■ THE TASK
Which lines below include the string "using"? Please show each one.

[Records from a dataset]

⁂

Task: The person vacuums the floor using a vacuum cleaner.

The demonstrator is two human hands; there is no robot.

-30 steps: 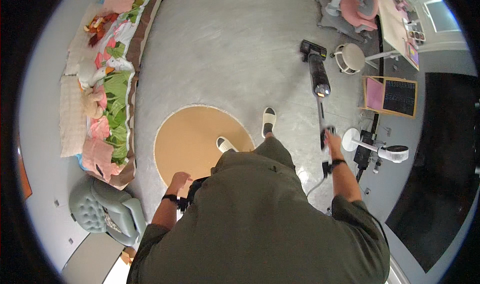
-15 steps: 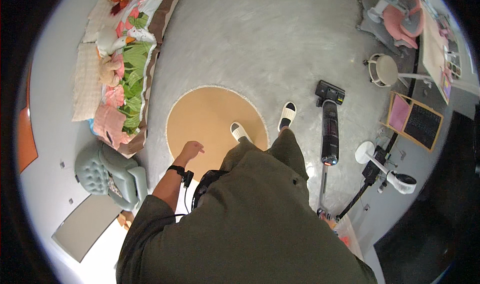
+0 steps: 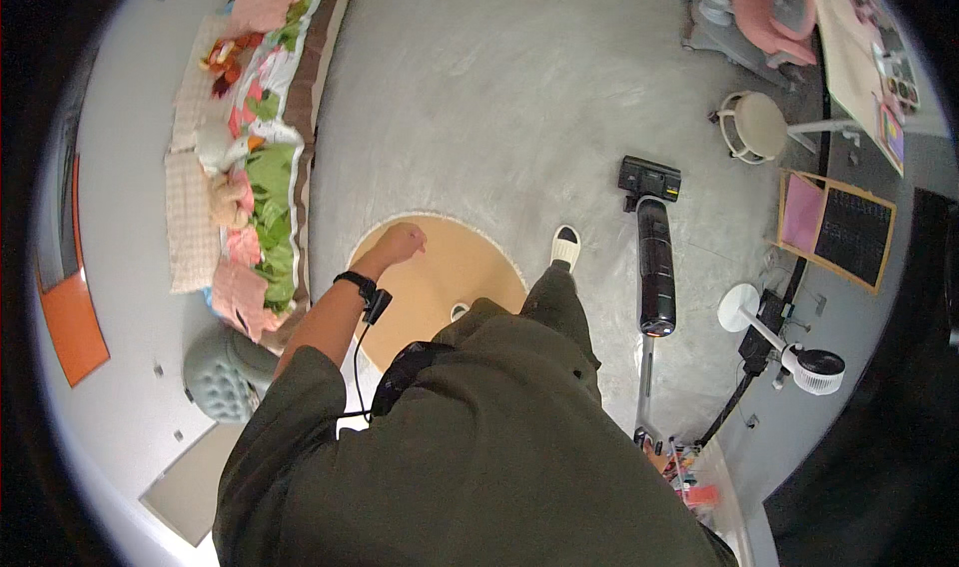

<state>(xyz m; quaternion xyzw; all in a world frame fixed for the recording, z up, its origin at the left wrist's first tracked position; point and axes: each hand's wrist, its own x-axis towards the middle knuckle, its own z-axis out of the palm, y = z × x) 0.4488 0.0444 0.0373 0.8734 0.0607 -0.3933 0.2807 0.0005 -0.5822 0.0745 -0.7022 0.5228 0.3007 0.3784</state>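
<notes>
On the right side a black upright stick vacuum cleaner stands with its wide head flat on the grey floor. Its silver tube runs back to a handle near my body. There my right hand is wrapped round the handle, mostly hidden by my dark green shirt. My left hand hangs over a round tan rug, fingers curled in and nothing in them. A black band with a small device and a cable sits on the left wrist.
At left are a bed with plush toys and a grey-green tufted armchair. At right stand a round stool, a pink chair, a framed board, a white fan and a bin of colourful items.
I have stepped forward: the bed and rug appear lower. My left hand has swung forward and its fingers have curled. The vacuum cleaner stays in front of my right side.
</notes>
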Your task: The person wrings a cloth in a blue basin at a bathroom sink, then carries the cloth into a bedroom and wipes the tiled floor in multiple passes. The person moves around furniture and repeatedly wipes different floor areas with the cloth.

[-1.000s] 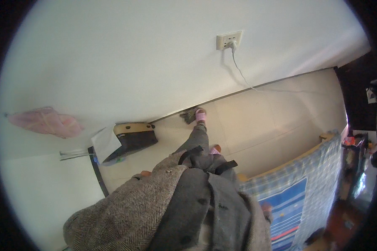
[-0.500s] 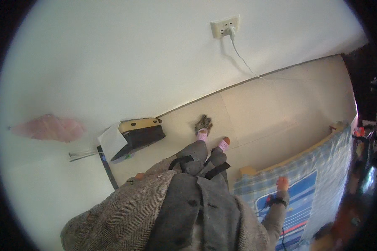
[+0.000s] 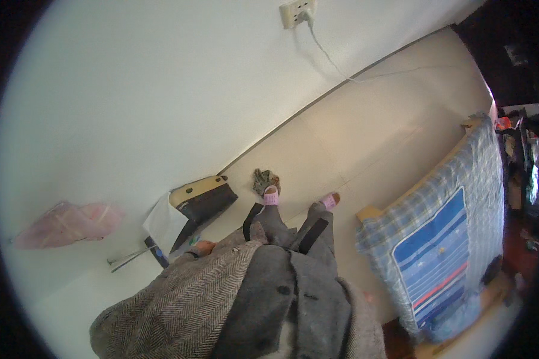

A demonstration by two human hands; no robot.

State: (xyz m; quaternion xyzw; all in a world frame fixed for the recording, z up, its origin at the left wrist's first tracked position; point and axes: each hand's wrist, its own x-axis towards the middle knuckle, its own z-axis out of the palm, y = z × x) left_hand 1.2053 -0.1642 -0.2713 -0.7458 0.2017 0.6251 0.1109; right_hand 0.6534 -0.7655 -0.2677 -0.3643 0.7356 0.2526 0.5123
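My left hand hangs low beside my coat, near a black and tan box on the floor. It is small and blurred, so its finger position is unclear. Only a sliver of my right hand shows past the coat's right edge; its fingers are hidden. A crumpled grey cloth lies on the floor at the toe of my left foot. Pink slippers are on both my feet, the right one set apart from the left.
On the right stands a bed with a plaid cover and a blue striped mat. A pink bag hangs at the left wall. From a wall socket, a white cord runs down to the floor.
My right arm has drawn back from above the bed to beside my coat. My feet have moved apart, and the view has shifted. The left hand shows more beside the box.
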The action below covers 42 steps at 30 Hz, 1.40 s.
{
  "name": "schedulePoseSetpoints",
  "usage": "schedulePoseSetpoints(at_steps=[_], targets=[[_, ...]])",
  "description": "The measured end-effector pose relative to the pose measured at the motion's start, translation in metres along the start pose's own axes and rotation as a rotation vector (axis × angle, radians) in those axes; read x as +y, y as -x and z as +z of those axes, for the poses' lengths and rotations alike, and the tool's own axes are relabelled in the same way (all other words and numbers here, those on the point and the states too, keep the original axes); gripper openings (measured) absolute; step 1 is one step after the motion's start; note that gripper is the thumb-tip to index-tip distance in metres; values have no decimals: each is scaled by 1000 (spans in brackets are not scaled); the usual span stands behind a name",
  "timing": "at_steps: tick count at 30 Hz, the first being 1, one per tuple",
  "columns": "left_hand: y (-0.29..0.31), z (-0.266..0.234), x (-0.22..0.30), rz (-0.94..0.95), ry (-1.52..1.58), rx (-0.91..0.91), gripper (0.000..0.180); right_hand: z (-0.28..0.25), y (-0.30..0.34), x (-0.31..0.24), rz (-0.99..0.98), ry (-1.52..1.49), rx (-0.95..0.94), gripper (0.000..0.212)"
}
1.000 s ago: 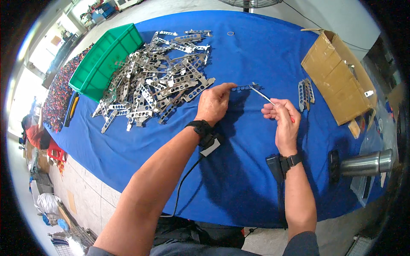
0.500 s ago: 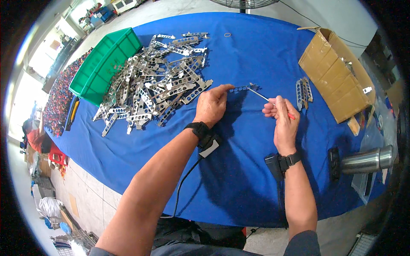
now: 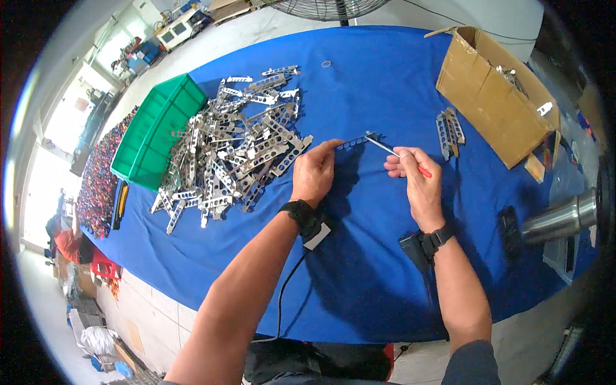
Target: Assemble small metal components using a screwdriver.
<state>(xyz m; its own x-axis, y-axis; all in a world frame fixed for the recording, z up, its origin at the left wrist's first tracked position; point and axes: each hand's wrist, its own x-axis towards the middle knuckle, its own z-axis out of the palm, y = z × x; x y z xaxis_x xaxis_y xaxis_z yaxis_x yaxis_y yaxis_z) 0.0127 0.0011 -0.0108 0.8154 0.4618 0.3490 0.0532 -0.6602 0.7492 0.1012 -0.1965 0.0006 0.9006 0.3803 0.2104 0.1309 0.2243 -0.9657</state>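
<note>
My left hand [image 3: 313, 172], fingers closed, pinches one end of a flat metal strip with round holes [image 3: 351, 142] just above the blue cloth. In my right hand [image 3: 420, 183] is a slim metal-shafted tool with a red handle [image 3: 383, 146]; its exact kind is unclear. The tool's tip meets the strip's right end, or lies just over it. Left of my hands spreads a heap of similar perforated metal strips [image 3: 224, 144]. A few more strips [image 3: 449, 133] lie side by side to the right, beyond my right hand.
A green plastic crate [image 3: 151, 138] is tipped beside the heap. At the right stand an open cardboard box [image 3: 491, 96] holding metal pieces and a steel flask [image 3: 559, 220] lying on its side. A rubber band [image 3: 326, 64] lies at the back. Cables run from both wrist straps.
The whole view has shifted and tilted a little. Both hands keep nearly the same pose, with the tool's tip still at the strip's right end.
</note>
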Motion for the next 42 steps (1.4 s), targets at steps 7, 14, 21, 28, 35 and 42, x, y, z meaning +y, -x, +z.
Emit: schedulePoseSetpoints(at_steps=[7,14,21,28,35,42], targets=[[0,-2,5,-39,10,-22,26,-1,1,-4,38,-54,-58,28],[0,-3,3,-33,-27,-25,25,-3,2,-4,39,-23,-64,30],[0,-5,8,-61,-54,-44,26,-4,1,-4,22,-47,-36,30],[1,-2,9,-81,-41,-52,26,-4,2,-1,-3,-66,-58,30],[1,-3,4,-93,-27,-64,26,-5,2,0,34,-49,-71,30],[1,-3,0,-89,-6,-63,26,-6,1,0,14,-68,-70,30]])
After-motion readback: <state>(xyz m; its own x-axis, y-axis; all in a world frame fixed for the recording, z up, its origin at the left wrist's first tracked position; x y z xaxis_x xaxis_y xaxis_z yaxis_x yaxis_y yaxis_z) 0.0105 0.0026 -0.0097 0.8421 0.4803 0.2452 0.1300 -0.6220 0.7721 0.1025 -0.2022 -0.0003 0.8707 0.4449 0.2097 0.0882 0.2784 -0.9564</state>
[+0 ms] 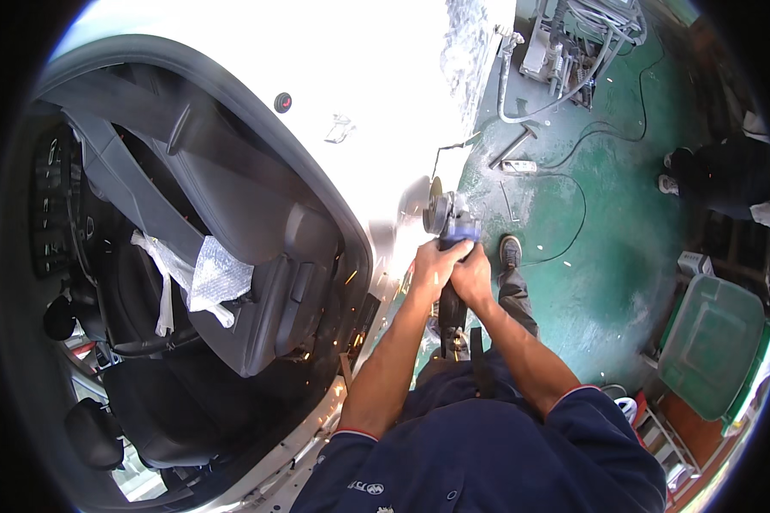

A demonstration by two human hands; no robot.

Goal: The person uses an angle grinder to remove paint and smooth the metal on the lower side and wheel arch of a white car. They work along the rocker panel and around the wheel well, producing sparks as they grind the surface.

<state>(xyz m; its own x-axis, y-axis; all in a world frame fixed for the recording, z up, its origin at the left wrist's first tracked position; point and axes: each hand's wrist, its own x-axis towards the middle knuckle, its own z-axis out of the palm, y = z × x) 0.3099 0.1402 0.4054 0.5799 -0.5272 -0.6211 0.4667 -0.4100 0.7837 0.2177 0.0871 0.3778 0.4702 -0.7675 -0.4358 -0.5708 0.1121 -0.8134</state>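
Observation:
Both of my hands are wrapped round a blue and black angle grinder in front of my body. My left hand closes on its left side, and my right hand closes on its right, close beside the left. The grinder's disc is at the white car body, at the edge of a panel behind the door opening. Sparks fly back toward me along the door sill. The exact contact point is hidden by the grinder head and glare.
Left, the open car doorway shows a black seat with bubble wrap on it. A hammer, a power strip and a cable lie on the green floor. A metal machine, a person and a green bin are right.

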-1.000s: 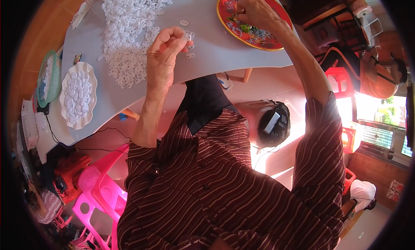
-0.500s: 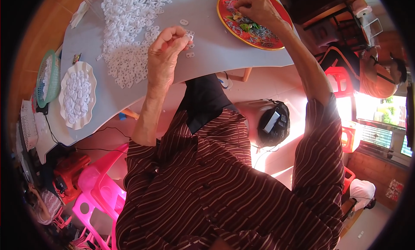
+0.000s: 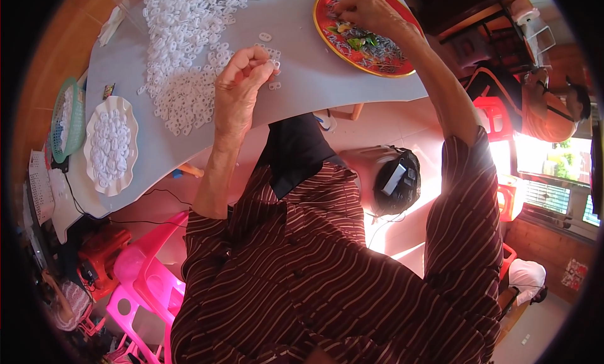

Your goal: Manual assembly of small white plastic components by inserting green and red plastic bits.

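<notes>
My left hand (image 3: 240,81) is raised over the near edge of the table, its thumb and fingers pinched on a small white plastic piece (image 3: 275,64). A few similar white pieces lie just beyond and beside it. Out to the right, my right hand (image 3: 368,13) reaches over a round red tray with a yellow rim (image 3: 322,32). Its fingers are closed and dip among many small grey metal bits (image 3: 385,57); whatever is between the fingertips is hidden. To the left of my left hand spreads a large heap of white plastic pieces (image 3: 182,56).
At the table's left stand a scalloped white dish (image 3: 133,147) of white pieces and a green basket (image 3: 77,128). A pink plastic chair (image 3: 141,269) is at lower left. A bin with a black bag (image 3: 397,197) stands below the table. Another person (image 3: 547,112) sits at far right.
The view has shifted slightly. My right fingers have moved a little leftward in the red tray. My left hand keeps its pinch on the white piece in nearly the same spot.
</notes>
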`<state>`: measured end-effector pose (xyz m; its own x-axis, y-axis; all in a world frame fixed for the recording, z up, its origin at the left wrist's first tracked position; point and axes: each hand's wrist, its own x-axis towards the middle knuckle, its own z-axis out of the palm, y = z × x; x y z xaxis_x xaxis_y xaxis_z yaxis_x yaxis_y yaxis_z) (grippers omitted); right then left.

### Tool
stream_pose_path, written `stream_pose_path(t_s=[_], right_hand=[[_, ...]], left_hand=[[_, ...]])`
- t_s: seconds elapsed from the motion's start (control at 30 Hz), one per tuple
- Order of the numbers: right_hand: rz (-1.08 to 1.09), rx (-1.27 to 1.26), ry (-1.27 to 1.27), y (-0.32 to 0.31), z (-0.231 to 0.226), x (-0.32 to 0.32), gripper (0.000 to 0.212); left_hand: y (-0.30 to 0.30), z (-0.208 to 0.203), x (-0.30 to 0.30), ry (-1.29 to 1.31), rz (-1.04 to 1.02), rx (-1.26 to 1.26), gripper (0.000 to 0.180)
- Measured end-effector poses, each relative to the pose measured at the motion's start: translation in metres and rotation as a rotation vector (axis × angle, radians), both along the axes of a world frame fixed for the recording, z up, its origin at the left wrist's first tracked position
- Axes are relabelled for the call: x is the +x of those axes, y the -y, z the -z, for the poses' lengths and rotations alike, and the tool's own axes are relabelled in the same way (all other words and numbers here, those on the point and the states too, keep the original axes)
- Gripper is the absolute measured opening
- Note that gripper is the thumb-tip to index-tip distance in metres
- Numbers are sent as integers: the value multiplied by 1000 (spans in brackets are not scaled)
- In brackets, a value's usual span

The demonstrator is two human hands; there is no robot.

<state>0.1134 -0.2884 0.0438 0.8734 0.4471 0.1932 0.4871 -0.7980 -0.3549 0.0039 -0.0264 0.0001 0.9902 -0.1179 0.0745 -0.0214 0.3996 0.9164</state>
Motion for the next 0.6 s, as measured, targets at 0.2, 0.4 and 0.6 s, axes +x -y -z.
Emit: stream_pose_path(t_s=[0.2,0.4,0.6], right_hand=[[-34,54,112,12,11,4,15],[-49,-97,168,9,13,0,16],[-102,-92,202,7,7,4,16]], left_hand=[[0,0,-2,-36,-15,-2,13],[-1,2,-2,-5,-9,13,12],[0,0,-2,-21,25,16,9]])
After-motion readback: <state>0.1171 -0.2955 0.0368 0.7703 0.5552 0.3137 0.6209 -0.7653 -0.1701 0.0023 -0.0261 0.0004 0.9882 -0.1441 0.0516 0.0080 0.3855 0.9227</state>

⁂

■ WRITTEN ANSWER
Task: The person vacuums the floor using a vacuum cleaner.
Target: Assemble small metal components using a screwdriver.

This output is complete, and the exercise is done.